M. Zhang, C. Zhang, V. Pai, L. Peterson, and R. Wang.
Proc. Sixth Symposium on Operating Systems Design and
Implementation.
December 2004.
Detecting network path anomalies generally requires examining large
volumes of traffic data to find misbehavior. We observe that wide-area
services, such as peer-to-peer systems and content distribution
networks, exhibit large traffic volumes, spread over large numbers of
geographically-dispersed endpoints. This makes them ideal candidates
for observing wide-area network behavior. Specifically, we can combine
passive monitoring of wide-area traffic to detect anomalous network
behavior, with active probes from multiple nodes to quantify and
characterize the scope of these anomalies.
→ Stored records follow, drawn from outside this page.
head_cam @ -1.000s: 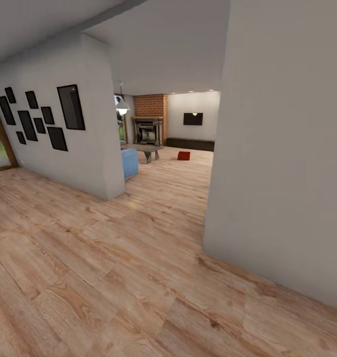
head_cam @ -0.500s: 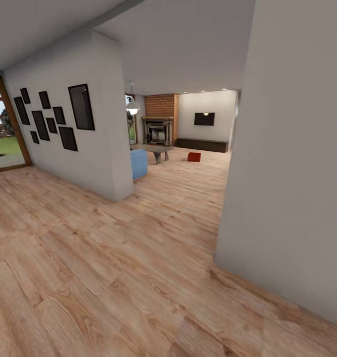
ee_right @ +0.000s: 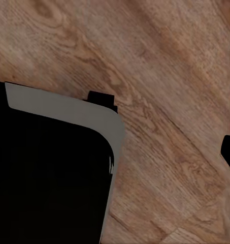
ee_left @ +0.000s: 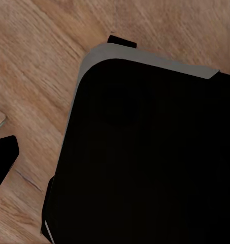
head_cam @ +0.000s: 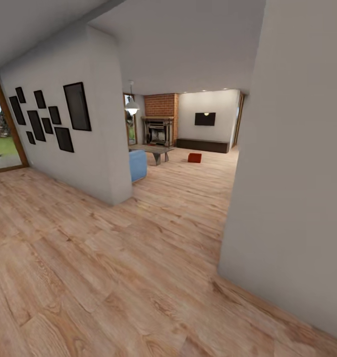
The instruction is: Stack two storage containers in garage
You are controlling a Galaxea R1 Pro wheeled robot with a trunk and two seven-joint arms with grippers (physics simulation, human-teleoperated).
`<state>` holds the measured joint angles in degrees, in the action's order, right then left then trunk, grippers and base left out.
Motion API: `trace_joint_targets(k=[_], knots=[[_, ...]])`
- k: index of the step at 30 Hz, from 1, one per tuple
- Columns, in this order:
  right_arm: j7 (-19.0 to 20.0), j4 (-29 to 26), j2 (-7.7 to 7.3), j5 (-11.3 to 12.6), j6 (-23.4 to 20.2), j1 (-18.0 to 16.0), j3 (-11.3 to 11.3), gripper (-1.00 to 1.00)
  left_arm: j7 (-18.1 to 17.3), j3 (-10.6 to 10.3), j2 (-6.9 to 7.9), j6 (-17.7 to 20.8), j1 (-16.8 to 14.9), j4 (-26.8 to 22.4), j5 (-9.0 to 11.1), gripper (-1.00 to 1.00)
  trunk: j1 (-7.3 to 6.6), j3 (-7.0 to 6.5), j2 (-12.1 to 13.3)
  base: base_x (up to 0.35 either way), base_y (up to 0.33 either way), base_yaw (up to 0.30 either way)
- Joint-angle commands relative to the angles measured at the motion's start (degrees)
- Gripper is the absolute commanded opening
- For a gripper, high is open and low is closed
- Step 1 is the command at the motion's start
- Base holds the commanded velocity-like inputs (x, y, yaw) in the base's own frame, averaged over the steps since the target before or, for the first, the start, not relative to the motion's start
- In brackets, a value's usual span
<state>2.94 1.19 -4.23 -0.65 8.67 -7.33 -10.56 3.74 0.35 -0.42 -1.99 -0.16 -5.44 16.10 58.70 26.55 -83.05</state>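
You are facing one red container sitting far ahead on the living-room floor, past the sofa, slightly right of centre. Neither arm is nearer; I cannot tell either pincer's state.

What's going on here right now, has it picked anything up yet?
Nothing is being handled. The robot is on a light wood-plank floor in a hallway, facing an opening into the living room. One red-orange storage container sits on the floor there, past the grey low table and the blue sofa; a brick fireplace stands behind. The wrist views look down at wood planks and the robot's own dark body, so whether either tool is open can't be told.
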Motion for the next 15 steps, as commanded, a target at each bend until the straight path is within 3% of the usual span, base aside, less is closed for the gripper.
trace_joint_targets(k=[1,15], knots=[[0.14,0.13,0.0,-0.06,0.29,-0.06,-0.16,1.0,0.14,0.0,-0.02,-0.15,-0.02,-0.01,0.25,1.0,0.03,0.06,-0.02,0.324,0.0,0.0],[0.14,0.04,-0.07,0.0,0.29,-0.05,-0.08,1.0,0.15,0.0,0.02,0.12,-0.02,-0.01,0.25,1.0,0.03,0.06,-0.02,0.323,0.0,0.0]])
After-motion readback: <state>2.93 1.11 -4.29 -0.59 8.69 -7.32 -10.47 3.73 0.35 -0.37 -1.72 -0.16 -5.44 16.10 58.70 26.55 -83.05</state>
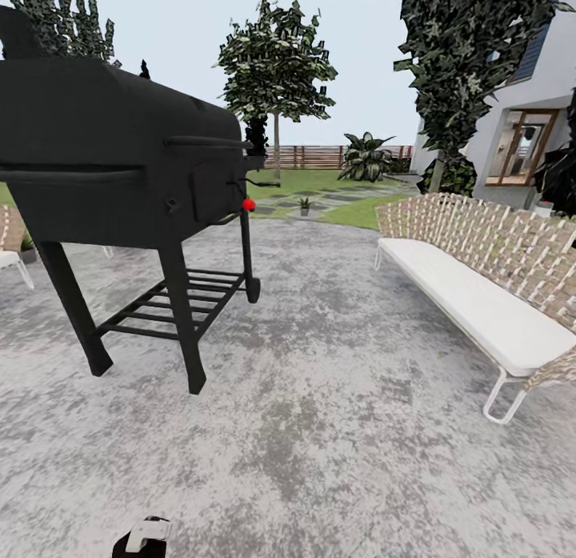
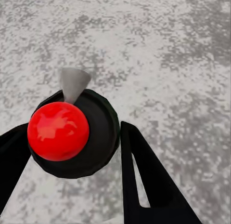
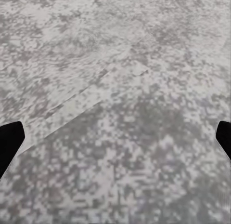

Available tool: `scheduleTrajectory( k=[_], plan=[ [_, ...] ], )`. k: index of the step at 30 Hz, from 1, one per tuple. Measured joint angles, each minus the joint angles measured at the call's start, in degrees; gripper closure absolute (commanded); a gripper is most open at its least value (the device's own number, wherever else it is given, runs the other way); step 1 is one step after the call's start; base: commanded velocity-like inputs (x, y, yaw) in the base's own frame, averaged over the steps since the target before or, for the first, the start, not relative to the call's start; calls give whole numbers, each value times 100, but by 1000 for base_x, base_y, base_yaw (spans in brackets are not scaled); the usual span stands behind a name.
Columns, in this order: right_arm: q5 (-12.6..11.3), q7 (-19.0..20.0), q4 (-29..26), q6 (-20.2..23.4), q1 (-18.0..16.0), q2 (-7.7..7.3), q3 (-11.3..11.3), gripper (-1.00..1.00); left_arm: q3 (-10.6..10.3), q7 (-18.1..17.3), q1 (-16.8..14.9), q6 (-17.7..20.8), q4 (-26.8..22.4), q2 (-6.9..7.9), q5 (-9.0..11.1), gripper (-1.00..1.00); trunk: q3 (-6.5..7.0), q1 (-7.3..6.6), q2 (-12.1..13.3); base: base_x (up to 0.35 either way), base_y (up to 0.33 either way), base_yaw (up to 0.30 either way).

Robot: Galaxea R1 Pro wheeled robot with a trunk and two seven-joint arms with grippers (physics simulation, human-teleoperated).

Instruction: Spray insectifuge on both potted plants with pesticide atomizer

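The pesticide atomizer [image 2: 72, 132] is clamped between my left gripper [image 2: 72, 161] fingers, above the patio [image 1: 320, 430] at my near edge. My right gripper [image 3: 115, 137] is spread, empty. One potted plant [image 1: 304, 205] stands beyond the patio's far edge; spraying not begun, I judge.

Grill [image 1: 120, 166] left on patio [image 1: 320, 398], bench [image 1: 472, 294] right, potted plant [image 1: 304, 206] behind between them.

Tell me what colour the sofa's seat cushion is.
White; the sofa cushion shows best in the head view.
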Motion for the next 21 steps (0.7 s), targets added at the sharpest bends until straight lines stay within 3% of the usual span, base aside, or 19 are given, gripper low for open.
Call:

This approach provides several advantages over other techniques: (1) we obtain more complete and finer-grained views of failures since the wide-area nodes already provide geographically diverse vantage points; (2) we incur limited additional measurement cost since most active probing is initiated when passive monitoring detects oddities; and (3) we detect failures at a much higher rate than other researchers have reported since the services provide large volumes of traffic to sample. This paper shows how to exploit this combination of wide-area traffic, passive monitoring, and active probing, to both understand path anomalies and to provide optimization opportunities for the host service.